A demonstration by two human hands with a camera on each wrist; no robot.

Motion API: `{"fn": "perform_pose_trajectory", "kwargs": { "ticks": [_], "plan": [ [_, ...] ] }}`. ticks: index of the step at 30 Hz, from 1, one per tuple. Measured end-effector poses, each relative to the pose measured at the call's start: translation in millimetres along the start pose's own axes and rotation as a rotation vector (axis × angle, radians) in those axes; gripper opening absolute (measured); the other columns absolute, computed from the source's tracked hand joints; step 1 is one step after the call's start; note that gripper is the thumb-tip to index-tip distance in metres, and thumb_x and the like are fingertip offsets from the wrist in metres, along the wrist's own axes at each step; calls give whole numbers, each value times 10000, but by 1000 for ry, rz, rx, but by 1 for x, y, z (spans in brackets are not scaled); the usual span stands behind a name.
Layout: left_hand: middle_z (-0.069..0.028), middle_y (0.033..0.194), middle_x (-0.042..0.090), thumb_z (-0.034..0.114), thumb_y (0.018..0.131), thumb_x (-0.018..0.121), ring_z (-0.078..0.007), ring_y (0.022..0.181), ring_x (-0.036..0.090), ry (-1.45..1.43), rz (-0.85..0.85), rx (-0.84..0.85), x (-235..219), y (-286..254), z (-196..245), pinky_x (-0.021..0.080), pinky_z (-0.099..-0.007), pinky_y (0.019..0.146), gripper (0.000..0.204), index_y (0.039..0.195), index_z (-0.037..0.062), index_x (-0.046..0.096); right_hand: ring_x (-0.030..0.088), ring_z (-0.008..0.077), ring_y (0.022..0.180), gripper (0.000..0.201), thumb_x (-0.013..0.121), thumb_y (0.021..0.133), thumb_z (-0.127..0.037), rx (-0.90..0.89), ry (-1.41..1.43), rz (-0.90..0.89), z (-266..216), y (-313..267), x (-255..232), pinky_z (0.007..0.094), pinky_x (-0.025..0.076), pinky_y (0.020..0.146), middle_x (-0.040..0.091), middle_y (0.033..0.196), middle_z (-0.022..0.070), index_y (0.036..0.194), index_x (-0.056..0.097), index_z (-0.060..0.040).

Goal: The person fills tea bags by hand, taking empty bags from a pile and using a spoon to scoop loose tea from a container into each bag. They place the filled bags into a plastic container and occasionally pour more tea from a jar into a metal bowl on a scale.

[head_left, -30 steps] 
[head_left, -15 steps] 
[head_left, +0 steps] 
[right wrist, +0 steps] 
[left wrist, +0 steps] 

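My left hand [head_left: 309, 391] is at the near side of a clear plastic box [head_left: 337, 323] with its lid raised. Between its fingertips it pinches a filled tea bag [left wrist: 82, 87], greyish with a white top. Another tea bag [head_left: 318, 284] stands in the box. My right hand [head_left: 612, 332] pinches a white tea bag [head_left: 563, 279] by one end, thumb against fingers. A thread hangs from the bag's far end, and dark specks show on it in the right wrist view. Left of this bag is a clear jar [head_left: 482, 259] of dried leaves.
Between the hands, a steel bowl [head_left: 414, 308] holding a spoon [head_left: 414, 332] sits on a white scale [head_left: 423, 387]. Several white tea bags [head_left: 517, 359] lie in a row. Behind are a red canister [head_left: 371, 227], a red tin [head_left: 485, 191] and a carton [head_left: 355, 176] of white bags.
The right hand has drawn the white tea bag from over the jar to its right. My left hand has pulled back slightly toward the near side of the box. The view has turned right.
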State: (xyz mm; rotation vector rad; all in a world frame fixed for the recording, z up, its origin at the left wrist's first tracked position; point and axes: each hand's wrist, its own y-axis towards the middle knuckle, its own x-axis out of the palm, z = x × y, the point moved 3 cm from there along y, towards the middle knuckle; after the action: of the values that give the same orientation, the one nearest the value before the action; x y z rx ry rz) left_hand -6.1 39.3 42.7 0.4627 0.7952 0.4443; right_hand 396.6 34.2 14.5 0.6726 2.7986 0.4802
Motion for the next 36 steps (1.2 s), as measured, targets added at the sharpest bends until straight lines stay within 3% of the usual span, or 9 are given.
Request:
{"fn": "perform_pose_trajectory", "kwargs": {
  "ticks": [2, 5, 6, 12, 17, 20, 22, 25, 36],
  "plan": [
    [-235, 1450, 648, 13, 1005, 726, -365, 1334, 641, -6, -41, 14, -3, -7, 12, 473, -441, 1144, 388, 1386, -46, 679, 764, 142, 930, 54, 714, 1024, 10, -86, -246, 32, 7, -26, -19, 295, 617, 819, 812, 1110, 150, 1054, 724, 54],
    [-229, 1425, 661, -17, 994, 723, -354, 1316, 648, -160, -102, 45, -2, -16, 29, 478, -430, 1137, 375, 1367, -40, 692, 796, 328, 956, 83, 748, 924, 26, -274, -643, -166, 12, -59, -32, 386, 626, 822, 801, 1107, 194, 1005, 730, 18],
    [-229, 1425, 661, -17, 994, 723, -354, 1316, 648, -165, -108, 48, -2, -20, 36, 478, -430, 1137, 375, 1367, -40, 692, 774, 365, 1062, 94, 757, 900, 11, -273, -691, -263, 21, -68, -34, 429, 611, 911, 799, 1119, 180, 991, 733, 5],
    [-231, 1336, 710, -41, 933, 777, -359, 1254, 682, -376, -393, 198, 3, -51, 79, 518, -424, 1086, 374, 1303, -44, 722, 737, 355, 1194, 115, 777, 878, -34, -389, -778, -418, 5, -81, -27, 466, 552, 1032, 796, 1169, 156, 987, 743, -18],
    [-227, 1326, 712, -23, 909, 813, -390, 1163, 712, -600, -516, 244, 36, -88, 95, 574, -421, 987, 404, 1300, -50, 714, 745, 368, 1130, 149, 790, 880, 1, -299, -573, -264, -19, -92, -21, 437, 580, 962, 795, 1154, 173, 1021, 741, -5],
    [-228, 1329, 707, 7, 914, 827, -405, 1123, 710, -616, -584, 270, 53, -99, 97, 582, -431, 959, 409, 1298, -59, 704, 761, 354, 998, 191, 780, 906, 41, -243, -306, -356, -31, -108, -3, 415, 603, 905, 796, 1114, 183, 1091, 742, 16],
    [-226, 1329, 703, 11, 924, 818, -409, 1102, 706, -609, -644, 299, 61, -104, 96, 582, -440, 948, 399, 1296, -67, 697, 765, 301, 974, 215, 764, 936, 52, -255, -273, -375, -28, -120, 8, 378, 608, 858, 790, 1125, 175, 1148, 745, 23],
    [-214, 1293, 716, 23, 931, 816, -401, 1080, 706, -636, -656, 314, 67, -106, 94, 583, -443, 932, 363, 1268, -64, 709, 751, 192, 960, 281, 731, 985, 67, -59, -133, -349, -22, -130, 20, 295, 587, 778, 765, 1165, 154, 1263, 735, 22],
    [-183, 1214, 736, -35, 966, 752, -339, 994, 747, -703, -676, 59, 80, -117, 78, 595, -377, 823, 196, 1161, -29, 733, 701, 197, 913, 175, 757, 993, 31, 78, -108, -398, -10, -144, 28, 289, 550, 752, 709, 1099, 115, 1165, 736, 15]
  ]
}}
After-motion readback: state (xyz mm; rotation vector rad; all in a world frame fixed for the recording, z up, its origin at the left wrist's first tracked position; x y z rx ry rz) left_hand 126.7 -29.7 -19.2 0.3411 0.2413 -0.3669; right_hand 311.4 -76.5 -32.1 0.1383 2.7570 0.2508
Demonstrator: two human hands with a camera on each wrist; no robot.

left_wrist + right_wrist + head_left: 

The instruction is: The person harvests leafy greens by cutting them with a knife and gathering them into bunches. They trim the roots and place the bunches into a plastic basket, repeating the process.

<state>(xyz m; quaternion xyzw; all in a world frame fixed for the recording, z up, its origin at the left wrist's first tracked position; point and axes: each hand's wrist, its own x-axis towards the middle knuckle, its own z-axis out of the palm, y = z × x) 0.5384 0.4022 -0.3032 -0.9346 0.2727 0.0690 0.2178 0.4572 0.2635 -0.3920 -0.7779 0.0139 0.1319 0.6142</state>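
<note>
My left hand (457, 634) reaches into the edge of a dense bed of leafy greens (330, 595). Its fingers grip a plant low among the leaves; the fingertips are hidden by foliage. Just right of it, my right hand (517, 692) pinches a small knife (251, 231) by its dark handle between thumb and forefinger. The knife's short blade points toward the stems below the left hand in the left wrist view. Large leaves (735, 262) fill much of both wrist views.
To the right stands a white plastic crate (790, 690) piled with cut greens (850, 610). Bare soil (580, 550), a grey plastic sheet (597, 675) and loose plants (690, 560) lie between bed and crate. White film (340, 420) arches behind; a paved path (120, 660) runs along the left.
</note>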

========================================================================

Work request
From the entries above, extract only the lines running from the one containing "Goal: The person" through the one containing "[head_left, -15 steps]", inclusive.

Solution to this task
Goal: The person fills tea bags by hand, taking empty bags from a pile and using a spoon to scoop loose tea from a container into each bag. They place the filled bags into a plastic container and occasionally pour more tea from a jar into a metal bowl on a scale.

[head_left, -30 steps] 
[head_left, -15 steps] 

No part of the answer remains open.